Your assignment: Each line below should be set down again unchanged.

Recorded data:

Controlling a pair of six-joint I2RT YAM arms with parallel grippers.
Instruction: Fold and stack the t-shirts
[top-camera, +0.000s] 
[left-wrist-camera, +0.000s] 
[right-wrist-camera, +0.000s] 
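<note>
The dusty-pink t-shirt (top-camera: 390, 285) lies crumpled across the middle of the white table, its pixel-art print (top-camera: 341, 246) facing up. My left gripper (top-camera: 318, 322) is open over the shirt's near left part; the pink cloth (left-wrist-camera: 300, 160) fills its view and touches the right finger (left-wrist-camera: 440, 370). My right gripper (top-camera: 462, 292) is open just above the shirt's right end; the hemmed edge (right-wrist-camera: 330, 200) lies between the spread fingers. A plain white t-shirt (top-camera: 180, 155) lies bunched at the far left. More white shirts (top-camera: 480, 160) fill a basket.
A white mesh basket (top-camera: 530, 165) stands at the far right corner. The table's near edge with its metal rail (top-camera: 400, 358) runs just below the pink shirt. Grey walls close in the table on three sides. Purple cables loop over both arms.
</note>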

Result below:
Controlling a pair of six-joint I2RT YAM arms with parallel grippers.
Instruction: Fold and stack the t-shirts
[top-camera, +0.000s] 
[left-wrist-camera, +0.000s] 
[right-wrist-camera, +0.000s] 
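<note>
The dusty-pink t-shirt (top-camera: 390, 285) lies crumpled across the middle of the white table, its pixel-art print (top-camera: 341, 246) facing up. My left gripper (top-camera: 318, 322) is open over the shirt's near left part; the pink cloth (left-wrist-camera: 300, 160) fills its view and touches the right finger (left-wrist-camera: 440, 370). My right gripper (top-camera: 462, 292) is open just above the shirt's right end; the hemmed edge (right-wrist-camera: 330, 200) lies between the spread fingers. A plain white t-shirt (top-camera: 180, 155) lies bunched at the far left. More white shirts (top-camera: 480, 160) fill a basket.
A white mesh basket (top-camera: 530, 165) stands at the far right corner. The table's near edge with its metal rail (top-camera: 400, 358) runs just below the pink shirt. Grey walls close in the table on three sides. Purple cables loop over both arms.
</note>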

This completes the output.